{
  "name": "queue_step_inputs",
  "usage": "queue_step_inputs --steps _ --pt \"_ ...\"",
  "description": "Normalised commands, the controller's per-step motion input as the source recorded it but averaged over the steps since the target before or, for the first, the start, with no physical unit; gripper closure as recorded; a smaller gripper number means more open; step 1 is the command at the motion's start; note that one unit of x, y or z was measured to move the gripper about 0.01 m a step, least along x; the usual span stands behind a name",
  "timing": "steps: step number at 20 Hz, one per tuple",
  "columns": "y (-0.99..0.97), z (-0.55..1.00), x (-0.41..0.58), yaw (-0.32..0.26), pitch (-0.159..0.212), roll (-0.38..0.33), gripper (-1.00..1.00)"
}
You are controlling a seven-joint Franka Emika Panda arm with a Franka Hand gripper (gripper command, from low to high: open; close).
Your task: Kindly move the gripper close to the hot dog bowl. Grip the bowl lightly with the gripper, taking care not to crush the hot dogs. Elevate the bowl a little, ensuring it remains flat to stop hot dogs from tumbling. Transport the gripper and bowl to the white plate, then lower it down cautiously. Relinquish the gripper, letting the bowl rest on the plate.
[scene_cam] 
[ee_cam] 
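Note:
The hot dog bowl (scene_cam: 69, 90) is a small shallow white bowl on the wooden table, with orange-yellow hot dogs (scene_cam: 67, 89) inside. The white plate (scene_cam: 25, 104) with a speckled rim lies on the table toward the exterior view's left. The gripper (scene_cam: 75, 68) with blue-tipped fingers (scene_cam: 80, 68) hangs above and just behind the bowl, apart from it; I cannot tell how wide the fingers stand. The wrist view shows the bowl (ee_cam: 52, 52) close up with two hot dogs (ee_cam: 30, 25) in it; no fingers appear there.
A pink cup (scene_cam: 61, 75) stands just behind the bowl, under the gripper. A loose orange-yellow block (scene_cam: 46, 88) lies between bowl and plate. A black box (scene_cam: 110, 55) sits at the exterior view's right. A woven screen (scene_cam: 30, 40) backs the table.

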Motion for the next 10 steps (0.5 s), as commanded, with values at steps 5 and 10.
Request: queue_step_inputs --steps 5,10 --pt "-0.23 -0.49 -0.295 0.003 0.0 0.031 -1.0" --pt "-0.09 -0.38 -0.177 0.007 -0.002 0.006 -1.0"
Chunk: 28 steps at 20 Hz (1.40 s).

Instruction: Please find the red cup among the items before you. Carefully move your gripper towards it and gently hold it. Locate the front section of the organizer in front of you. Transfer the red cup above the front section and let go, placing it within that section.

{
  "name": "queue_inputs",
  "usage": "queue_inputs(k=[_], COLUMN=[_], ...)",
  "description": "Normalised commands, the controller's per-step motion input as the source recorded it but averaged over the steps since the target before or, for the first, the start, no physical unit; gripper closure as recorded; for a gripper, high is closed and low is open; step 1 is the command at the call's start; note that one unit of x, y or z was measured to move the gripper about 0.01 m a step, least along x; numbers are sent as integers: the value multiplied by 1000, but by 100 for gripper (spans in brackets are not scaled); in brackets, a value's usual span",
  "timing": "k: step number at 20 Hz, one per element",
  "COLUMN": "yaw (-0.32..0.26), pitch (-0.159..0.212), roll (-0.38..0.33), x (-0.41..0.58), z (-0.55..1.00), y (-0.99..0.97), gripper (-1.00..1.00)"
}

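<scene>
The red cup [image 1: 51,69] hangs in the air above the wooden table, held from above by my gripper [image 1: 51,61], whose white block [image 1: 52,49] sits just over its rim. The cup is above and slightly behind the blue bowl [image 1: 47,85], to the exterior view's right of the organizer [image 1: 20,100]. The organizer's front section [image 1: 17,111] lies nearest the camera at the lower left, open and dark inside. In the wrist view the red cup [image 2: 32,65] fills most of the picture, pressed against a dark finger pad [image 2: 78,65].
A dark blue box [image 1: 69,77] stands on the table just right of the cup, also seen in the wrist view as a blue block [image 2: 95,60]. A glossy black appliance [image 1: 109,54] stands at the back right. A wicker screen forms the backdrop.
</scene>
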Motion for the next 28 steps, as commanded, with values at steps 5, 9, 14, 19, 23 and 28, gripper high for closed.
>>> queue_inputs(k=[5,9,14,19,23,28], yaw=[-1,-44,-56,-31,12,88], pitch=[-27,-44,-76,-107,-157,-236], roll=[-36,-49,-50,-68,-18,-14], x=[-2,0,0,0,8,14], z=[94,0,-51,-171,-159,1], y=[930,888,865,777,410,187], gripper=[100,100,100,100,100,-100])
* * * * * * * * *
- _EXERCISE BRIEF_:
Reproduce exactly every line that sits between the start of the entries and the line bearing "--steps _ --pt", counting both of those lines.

- _EXERCISE RESPONSE_:
{
  "name": "queue_step_inputs",
  "usage": "queue_step_inputs --steps _ --pt \"_ ...\"",

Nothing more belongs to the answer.